§ **Work task**
Look in the material below for the line with "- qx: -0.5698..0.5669" and the line with "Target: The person", then set down exactly those two lines and all lines between, nothing more.

§ **Material to process**
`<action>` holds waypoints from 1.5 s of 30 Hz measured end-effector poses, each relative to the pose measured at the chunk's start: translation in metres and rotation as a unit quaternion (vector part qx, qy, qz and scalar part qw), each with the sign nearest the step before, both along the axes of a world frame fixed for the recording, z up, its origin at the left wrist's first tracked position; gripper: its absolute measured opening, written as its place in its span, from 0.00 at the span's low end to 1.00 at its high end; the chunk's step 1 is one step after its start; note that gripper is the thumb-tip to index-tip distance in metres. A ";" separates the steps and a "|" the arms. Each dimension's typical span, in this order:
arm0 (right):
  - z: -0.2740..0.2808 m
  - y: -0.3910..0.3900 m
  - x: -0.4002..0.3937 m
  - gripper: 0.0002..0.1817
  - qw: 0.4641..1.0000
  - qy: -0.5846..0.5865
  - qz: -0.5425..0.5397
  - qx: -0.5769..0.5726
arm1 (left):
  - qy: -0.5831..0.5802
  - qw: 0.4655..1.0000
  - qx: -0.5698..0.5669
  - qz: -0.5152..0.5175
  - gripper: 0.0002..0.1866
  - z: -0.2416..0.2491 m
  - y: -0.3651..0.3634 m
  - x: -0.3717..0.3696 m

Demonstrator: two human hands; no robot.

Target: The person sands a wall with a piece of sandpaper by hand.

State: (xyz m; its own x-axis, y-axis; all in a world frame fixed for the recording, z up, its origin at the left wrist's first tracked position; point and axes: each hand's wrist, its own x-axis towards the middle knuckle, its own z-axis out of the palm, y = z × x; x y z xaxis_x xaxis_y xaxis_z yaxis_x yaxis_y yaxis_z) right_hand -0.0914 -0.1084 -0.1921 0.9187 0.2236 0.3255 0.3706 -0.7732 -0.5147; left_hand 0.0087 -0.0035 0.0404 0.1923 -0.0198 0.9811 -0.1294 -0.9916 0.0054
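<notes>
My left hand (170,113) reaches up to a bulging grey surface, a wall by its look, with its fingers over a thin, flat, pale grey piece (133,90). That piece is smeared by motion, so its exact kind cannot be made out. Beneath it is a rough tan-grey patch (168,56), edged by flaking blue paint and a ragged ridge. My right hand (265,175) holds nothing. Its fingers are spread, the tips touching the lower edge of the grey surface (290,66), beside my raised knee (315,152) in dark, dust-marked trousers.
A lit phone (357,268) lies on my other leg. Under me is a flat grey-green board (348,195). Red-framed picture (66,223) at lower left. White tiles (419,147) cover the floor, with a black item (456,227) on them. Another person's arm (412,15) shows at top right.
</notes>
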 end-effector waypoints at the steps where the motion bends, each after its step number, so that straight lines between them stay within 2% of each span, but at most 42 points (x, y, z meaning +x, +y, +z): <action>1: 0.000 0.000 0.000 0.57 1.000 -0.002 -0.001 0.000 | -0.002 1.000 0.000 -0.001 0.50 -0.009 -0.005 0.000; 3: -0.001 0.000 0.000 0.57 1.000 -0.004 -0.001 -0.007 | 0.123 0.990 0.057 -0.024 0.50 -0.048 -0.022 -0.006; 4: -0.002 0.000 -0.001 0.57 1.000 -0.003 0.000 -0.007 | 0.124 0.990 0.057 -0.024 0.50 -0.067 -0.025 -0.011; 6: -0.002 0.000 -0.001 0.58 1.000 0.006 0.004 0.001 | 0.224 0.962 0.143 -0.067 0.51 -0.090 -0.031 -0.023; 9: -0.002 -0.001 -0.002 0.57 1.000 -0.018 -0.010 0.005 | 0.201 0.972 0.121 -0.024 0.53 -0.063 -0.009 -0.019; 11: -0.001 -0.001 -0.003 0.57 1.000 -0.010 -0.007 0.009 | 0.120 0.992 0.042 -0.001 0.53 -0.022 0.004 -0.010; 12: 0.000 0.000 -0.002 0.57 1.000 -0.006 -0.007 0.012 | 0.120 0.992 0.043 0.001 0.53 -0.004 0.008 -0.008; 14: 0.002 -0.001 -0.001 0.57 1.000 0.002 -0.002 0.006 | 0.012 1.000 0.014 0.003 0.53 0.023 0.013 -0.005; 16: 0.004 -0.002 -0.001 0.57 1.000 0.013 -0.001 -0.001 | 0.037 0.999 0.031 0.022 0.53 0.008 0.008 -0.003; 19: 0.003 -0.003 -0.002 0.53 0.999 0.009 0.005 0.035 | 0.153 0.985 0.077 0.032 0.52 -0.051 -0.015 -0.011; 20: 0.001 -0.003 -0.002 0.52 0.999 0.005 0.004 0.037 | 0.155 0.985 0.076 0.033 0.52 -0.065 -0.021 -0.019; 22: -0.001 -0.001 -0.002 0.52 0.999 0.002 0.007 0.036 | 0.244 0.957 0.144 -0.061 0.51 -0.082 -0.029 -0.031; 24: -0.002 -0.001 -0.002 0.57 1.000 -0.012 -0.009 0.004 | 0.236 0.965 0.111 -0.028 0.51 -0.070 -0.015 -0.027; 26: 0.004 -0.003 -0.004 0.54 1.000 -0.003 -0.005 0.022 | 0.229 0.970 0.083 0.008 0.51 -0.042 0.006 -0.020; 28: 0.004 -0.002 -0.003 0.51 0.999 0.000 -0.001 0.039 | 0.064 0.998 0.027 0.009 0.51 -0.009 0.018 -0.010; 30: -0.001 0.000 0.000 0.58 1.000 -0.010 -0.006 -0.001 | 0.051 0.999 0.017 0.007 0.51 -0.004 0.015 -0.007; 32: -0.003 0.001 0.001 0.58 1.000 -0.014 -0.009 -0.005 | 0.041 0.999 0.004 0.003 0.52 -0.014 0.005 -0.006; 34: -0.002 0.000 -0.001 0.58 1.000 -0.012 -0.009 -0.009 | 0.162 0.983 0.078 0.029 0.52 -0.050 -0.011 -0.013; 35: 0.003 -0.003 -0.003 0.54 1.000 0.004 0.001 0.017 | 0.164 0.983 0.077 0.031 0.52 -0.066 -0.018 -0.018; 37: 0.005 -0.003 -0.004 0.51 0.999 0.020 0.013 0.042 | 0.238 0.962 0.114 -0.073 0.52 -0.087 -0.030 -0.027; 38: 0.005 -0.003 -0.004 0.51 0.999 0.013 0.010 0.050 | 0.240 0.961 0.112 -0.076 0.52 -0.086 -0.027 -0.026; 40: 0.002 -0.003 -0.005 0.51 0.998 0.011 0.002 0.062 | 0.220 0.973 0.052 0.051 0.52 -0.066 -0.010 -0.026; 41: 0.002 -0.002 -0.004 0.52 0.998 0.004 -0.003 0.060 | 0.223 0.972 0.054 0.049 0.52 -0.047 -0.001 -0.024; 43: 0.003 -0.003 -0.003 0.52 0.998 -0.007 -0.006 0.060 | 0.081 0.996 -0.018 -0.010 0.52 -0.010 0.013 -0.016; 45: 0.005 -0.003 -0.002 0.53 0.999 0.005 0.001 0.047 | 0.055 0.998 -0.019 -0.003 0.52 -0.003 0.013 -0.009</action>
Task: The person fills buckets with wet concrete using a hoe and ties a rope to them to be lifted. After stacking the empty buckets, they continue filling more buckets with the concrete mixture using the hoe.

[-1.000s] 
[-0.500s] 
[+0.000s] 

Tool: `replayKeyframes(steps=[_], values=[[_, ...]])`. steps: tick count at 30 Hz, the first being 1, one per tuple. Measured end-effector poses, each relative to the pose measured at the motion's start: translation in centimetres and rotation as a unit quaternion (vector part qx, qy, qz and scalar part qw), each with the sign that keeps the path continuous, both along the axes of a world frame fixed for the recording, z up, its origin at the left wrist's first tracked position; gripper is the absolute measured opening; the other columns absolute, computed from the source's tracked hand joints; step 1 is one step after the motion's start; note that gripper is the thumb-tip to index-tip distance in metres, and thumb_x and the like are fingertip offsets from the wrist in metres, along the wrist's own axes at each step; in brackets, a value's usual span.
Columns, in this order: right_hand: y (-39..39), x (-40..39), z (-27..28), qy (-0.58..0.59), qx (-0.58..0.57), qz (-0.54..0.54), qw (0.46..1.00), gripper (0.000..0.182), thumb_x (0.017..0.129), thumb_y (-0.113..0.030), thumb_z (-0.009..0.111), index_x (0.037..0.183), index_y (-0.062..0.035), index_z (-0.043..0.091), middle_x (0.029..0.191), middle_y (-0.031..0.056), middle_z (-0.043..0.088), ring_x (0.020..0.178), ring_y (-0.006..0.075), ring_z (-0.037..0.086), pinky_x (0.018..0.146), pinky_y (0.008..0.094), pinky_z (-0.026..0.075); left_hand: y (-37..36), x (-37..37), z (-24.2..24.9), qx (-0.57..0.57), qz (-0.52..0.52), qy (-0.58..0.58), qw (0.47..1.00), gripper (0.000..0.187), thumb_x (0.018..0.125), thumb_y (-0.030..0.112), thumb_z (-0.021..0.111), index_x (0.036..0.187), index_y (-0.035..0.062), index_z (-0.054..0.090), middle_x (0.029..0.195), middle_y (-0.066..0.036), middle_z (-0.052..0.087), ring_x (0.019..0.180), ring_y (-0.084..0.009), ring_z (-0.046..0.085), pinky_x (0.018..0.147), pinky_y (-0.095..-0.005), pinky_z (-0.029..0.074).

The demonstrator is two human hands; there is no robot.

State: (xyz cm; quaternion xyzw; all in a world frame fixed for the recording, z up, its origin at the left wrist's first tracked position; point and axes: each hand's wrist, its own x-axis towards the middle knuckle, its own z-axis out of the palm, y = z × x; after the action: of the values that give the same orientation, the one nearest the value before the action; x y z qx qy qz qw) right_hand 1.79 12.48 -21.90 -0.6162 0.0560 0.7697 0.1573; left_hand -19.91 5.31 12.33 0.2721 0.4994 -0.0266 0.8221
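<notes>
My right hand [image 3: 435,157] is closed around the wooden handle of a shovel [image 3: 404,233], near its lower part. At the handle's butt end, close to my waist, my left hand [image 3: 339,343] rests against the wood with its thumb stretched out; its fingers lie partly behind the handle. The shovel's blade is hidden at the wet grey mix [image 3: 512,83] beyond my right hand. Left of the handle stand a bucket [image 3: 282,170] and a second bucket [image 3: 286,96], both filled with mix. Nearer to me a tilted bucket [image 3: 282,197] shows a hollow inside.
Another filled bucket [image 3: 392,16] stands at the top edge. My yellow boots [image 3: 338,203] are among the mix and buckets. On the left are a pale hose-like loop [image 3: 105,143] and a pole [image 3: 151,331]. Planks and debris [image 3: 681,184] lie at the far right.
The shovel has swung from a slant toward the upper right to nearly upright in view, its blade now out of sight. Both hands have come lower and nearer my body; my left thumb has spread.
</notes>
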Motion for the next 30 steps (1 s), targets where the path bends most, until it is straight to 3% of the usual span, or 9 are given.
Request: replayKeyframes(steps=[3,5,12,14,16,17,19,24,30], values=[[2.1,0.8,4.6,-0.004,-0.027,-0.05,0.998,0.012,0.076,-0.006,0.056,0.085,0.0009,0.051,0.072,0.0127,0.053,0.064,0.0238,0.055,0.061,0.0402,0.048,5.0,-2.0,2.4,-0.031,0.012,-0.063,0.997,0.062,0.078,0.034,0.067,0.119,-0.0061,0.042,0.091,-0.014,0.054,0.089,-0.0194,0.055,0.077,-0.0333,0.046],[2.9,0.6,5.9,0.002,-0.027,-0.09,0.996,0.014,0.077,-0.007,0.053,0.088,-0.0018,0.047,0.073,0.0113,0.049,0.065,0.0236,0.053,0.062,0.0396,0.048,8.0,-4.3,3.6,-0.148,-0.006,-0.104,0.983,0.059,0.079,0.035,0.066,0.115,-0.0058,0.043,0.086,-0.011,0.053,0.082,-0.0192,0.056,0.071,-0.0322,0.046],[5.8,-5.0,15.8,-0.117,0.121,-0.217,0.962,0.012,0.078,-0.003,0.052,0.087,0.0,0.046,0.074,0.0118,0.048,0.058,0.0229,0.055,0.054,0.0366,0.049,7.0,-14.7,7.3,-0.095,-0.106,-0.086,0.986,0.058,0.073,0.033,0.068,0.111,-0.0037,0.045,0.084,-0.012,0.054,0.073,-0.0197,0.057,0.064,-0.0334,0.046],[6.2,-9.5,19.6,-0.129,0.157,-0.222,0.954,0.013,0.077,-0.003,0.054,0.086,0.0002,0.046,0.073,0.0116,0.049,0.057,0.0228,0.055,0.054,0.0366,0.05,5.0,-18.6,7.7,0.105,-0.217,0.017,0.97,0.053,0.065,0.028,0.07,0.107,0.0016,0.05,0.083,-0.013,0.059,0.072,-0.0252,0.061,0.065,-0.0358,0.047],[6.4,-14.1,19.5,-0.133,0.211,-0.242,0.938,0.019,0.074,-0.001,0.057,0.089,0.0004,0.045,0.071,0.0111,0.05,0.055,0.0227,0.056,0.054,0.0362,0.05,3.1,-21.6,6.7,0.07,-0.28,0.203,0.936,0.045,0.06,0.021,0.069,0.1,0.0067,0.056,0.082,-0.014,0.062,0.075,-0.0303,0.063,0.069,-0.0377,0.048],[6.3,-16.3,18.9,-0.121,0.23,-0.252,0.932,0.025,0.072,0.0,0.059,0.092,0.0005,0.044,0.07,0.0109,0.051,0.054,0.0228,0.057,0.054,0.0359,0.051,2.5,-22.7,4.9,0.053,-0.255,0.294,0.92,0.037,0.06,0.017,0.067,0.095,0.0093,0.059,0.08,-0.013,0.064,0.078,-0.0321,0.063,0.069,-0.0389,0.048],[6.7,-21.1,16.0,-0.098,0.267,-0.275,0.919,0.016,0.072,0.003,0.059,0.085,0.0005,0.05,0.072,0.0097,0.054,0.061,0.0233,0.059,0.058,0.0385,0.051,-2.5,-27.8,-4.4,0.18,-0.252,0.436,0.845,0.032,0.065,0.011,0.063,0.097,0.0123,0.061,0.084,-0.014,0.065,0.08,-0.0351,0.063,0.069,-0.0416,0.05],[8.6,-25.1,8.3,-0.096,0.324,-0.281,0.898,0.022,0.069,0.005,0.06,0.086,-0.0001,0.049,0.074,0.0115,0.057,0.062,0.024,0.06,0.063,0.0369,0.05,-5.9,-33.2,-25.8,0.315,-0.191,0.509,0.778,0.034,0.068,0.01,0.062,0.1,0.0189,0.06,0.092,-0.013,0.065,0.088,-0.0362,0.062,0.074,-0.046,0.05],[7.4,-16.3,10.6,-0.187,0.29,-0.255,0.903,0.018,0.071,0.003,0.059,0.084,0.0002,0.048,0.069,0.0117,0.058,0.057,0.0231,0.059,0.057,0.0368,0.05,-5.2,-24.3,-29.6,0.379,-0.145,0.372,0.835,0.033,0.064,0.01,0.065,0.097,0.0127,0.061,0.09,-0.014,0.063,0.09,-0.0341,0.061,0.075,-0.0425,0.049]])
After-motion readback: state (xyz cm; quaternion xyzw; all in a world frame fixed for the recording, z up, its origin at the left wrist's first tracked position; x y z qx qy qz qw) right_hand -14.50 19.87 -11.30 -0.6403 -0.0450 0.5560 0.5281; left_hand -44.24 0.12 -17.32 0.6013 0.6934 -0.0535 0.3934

§ **Exercise solution**
  - qx: -0.5698..0.5669
  - qz: -0.5152..0.5175
  - gripper: 0.0002..0.1866
  - z: -0.2416..0.2491 m
  - y: -0.3651..0.3634 m
  - x: -0.3717..0.3696 m

Demonstrator: two human hands; no robot.

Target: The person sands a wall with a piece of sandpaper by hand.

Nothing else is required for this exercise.